EXERCISE GOAL: Copy the lines below exactly. Start at the first and finish with the line containing "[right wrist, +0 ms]".

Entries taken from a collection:
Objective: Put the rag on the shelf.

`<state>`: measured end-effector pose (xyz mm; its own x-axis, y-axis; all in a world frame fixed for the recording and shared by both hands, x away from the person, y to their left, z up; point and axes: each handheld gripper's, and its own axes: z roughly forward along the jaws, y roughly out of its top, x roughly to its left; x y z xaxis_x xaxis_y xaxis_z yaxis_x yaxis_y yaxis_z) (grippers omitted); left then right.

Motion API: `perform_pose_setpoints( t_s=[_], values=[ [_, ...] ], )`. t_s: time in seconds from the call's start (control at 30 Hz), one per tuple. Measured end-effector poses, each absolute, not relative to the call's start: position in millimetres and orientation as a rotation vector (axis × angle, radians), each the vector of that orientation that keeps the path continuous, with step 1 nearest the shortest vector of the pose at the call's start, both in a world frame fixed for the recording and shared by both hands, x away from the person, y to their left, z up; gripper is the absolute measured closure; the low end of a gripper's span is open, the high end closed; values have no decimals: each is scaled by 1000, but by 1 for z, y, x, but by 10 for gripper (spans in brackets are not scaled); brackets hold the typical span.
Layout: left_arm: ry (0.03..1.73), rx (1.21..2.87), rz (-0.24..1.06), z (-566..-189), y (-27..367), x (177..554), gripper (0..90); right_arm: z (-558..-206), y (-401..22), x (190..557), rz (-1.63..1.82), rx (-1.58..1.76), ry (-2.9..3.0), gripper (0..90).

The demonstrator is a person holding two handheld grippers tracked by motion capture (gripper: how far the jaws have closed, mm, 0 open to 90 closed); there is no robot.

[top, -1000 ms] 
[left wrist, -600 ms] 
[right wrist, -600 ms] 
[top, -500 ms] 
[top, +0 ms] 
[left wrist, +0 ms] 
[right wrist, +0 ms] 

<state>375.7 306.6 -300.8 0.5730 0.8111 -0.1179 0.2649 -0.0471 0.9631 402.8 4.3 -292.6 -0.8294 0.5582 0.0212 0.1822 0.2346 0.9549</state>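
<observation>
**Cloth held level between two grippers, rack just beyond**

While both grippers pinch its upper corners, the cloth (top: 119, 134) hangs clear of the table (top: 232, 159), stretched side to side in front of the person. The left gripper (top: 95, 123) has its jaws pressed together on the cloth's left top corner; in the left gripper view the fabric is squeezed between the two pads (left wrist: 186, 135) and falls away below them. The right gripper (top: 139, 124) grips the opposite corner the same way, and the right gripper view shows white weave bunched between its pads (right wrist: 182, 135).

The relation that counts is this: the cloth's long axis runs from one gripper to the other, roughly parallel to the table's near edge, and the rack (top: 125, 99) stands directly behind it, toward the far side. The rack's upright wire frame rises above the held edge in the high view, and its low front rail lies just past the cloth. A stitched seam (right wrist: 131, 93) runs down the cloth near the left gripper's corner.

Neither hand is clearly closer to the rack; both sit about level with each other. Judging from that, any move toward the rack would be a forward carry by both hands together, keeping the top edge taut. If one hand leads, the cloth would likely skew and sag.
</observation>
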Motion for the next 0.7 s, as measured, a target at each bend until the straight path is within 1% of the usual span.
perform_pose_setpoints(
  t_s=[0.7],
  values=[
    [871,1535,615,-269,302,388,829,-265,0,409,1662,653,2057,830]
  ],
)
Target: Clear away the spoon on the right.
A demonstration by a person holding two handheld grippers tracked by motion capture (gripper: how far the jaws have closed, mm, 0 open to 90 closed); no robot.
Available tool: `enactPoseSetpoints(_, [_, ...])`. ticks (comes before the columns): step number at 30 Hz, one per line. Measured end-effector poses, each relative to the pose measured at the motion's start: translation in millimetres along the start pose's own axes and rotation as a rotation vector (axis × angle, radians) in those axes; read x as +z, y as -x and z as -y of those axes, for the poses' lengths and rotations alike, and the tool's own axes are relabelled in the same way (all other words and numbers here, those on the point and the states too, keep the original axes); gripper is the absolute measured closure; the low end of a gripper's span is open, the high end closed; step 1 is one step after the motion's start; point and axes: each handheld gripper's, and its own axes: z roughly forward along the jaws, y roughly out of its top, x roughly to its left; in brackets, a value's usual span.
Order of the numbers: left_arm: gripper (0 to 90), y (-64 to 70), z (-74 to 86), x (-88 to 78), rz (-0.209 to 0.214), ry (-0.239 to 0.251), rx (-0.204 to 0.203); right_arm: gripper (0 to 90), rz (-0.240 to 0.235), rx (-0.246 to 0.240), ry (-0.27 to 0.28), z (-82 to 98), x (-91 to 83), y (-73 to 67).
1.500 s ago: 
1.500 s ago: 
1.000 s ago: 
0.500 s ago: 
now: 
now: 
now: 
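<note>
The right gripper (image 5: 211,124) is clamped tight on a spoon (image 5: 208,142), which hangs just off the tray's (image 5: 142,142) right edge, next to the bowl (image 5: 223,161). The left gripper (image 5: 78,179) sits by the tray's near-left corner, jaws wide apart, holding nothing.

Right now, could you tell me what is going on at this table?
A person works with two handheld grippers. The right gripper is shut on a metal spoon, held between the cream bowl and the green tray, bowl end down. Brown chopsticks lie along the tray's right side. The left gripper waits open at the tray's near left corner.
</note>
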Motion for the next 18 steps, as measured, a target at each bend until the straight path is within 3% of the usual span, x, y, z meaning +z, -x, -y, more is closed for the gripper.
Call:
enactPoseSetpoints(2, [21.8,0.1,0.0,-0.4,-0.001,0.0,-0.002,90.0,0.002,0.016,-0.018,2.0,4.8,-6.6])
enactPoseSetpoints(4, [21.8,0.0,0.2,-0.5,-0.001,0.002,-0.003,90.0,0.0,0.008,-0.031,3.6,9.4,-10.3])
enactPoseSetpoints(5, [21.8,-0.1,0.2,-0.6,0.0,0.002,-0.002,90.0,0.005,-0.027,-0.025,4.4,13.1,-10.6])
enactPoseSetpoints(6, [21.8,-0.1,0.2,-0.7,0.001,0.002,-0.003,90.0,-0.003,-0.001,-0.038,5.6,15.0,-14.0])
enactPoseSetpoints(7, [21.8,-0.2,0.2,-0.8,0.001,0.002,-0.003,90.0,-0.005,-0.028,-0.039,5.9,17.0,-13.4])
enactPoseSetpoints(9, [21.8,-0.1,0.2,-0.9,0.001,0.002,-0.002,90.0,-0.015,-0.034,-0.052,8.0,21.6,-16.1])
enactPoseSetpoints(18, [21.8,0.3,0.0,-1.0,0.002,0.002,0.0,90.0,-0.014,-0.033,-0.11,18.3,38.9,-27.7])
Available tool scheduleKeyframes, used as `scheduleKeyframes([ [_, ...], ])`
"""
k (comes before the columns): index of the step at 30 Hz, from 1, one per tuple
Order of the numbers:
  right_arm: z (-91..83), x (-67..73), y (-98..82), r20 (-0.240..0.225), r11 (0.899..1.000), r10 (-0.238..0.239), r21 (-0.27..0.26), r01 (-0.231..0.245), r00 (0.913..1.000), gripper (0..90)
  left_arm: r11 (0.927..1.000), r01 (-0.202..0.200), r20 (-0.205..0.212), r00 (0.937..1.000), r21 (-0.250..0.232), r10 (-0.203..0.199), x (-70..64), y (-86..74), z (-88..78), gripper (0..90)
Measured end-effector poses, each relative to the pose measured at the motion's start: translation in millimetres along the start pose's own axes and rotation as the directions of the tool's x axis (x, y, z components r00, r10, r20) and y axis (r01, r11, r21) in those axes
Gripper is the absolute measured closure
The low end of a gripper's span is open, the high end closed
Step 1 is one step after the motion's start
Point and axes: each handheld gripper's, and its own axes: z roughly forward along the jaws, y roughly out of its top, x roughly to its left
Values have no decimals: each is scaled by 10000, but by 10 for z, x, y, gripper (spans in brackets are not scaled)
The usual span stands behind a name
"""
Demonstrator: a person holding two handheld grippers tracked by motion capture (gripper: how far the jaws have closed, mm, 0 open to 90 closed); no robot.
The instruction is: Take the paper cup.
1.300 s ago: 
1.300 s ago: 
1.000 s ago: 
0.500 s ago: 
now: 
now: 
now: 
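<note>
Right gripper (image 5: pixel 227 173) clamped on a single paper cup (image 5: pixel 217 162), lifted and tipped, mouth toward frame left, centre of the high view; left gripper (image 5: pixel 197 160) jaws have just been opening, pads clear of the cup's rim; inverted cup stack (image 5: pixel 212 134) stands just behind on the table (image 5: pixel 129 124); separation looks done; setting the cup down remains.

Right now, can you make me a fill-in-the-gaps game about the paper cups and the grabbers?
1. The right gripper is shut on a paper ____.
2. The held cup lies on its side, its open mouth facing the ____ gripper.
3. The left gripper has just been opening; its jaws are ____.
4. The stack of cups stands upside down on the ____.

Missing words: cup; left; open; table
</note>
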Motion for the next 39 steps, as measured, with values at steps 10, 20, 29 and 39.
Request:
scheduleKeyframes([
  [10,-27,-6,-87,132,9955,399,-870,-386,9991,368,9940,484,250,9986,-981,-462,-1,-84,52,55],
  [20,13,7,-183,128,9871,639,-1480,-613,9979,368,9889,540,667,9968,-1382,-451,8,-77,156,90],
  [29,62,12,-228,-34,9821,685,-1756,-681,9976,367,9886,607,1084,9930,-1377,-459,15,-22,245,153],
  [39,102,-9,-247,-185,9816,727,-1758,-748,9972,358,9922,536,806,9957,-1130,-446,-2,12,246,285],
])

ANSWER SPACE:
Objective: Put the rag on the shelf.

`<state>`: measured end-effector pose (xyz mm; its own x-axis, y-axis; all in a world frame fixed for the recording and shared by both hands, x away from the person, y to their left, z up; point and axes: each handheld gripper's, and its own axes: z roughly forward along the jaws, y roughly out of its top, x roughly to its left; x y z xaxis_x xaxis_y xaxis_z yaxis_x yaxis_y yaxis_z) (grippers omitted); left then right.

Motion API: `perform_pose_setpoints( t_s=[_], values=[ [_, ...] ], )`. t_s: time in seconds from the call's start (control at 30 Hz), one per tuple. Measured end-effector poses, each absolute, not relative to the call's start: position in millimetres and orientation as a rotation vector (axis × angle, radians), each the vector of that orientation that keeps the path continuous, with step 1 nearest the shortest vector of the pose at the call's start, both in a world frame fixed for the recording and shared by both hands, x away from the person, y to their left, z up; gripper is the absolute measured closure; the low end of a gripper's span is open, the high end closed; values have no decimals: each is scaled by 1000, but by 1 for z, y, x, but by 10 for gripper (spans in brackets are not scaled); brackets hold the typical span.
Layout: left_arm: ry (0.03..1.73), rx (1.21..2.87), rz (-0.24..1.06), z (-566..-189), y (-27..367), x (177..554), gripper (0..90); right_arm: z (-558..-206), y (-401..22), x (190..557), rz (-1.63..1.82), rx (-1.58..1.76), ry (-2.9..3.0), gripper (0..90).

The demonstrator is a person holding two handheld grippers tracked by motion capture (gripper: how far the jaws have closed, mm, 0 open to 90 closed); there is no robot.

[top, -1000 ms] 
[left wrist, -600 ms] 
[right wrist, -600 ms] 
[top, -500 ms] 
[top, +0 ms] 
[left wrist, +0 ms] 
[right wrist, +0 ms] 

Nothing remains to be done, and the exercise is complete.